Dear Ladies: Wait for 30

It’s been around seven weeks since Emily and I started this blog.

During this time, I have scoured the WordPress blogosphere and I have literally lost count of the number of posts I’ve read about how men are immature, creepy, and have a general lack of common sense.

Gee, y’all ladies are real funny.

No, to be honest, I enjoy reading these diatribes on males. The female bloggers we follow have great senses of humor and I look forward to reading more rants about the buffoonery surrounding men.

But yet, I am a man.

It’s like hearing a racist joke about Asians told by a non-Asian. It’s funny and I laugh, but I can’t help but feel some level of angst, right?

Actually, no, I love racist jokes. They never upset me, unless the joke is super lame. But I digress.

Here is what I want to say to the hetero-female bloggers out there:

Okay, I get it: men suck.

We can be Neanderthals at times, many times in fact. We always laugh if a fart or a dick joke is involved.

Our communication skills are, well let’s just say they can leave something to be desired.
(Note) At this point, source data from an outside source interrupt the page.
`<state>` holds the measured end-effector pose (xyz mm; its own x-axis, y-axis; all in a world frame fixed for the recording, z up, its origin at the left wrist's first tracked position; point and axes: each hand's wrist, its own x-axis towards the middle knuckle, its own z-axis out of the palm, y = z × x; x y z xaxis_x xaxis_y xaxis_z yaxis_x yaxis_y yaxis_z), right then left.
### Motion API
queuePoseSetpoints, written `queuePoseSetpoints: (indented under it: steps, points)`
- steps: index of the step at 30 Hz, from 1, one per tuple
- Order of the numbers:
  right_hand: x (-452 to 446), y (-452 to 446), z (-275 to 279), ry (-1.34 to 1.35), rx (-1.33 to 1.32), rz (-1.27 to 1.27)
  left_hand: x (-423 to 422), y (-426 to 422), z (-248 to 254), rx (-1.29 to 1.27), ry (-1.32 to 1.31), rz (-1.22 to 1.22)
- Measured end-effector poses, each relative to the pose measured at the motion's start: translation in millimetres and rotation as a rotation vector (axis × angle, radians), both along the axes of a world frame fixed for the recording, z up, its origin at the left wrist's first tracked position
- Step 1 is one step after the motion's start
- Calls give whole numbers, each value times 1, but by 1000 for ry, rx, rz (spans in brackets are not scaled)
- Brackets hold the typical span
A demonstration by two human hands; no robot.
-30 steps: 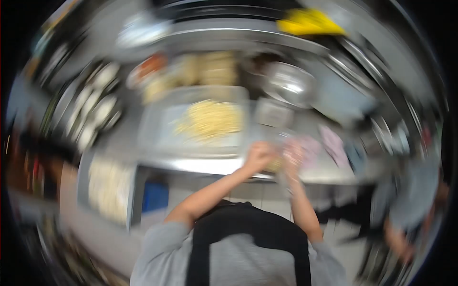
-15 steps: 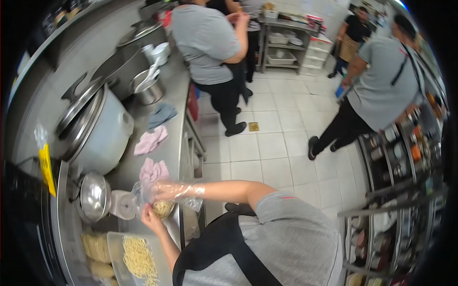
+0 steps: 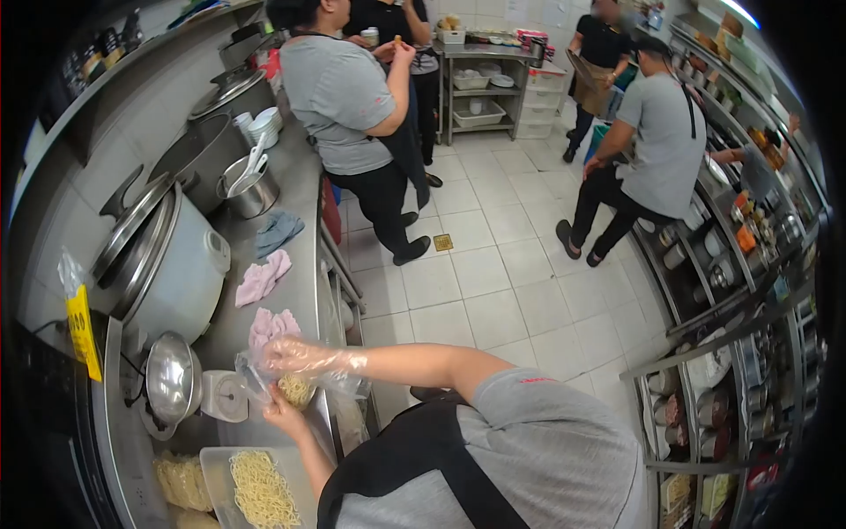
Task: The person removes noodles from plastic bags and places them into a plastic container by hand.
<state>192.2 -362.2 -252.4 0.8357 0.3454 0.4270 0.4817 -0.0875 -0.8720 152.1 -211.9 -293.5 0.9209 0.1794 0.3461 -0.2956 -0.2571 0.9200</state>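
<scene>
My right hand (image 3: 293, 354), in a loose clear plastic glove, is closed over a thin clear plastic bag (image 3: 253, 375). My bare left hand (image 3: 284, 413) pinches the lower edge of the same bag. A clump of yellow noodles (image 3: 298, 391) lies just beneath my right hand, near the counter's edge; what it rests in is partly hidden. Close to my left hand, a clear tub (image 3: 211, 476) holds more loose noodles (image 3: 263, 489). Beside the bag stands a white scale (image 3: 226, 395) with a round metal bowl (image 3: 174, 377) next to it.
Pink cloths (image 3: 263, 278) and a blue-grey cloth (image 3: 278, 234) lie along the steel counter (image 3: 295, 264). A big white cooker (image 3: 181, 264) and a steel pot with ladles (image 3: 248, 189) stand behind. Bagged noodles (image 3: 182, 483) sit by the tub. Co-workers stand across the tiled floor; shelves (image 3: 696, 353) line the right.
My view has shifted slightly. My hands stay at the bag, which looks flatter and lower between them. The co-worker at right has turned and changed stance; another holds a tray-like dark object.
</scene>
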Motion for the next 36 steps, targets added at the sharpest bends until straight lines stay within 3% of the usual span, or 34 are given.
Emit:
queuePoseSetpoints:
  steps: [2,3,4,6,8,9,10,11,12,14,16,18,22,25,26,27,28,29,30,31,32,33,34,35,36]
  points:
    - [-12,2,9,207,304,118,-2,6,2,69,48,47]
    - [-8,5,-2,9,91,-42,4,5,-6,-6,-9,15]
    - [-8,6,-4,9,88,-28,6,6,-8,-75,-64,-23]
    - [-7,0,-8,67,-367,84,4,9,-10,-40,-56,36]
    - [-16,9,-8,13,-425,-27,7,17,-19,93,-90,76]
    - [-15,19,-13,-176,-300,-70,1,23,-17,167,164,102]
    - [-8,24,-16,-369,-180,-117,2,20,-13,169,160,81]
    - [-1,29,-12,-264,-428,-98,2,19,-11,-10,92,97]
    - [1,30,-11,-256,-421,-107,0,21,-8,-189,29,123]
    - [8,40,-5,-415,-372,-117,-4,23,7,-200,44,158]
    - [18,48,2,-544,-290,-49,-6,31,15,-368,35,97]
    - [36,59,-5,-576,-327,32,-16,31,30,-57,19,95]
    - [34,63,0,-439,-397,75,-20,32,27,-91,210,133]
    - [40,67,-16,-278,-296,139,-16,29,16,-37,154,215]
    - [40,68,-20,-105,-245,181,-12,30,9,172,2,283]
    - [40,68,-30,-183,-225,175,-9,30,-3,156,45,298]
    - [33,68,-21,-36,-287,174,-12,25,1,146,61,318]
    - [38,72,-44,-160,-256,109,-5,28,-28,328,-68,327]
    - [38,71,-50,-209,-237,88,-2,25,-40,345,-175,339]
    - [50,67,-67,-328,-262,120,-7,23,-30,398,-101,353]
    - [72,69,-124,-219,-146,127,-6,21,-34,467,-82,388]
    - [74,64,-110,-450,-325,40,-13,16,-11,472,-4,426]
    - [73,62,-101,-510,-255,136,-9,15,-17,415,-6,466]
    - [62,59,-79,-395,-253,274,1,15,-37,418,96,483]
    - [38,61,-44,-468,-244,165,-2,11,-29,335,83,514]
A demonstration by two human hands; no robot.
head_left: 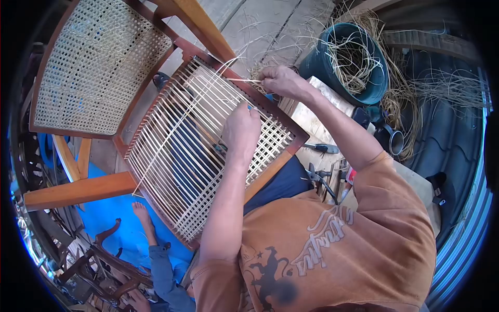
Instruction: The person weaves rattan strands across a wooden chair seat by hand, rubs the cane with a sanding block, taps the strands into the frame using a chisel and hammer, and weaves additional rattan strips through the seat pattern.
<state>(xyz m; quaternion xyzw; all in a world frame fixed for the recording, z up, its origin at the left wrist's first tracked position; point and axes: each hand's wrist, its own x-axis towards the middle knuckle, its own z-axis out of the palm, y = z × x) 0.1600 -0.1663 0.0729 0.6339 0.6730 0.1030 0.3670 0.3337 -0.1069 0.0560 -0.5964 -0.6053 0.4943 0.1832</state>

Sometimes we text you so much that the iMessage thought bubble seems permanently fixed to the text conversation, and yet there are other times when we act like you don’t even exist.

We want sex all the time. No dinner. No movie. No drinks. Just come over. Conversation? Bitch please. So what if it’s 3 AM and we live thirty miles away? Our magical penises will make it worth you’re while.

Do you feel those eyes staring at you from across the bar, burning a quarter-shaped hole into your cerebral cortex? Yeah, that’s us. We are on full-creep mode, our eyes looking you up and down as our mind’s eye undresses you, naked as the day you were born. And we don’t give a fuck.

We’ll buy you a drink. See, this way your inhibitions will go down and you’ll be shoving your vaginas in our faces. It’s a full-proof plan.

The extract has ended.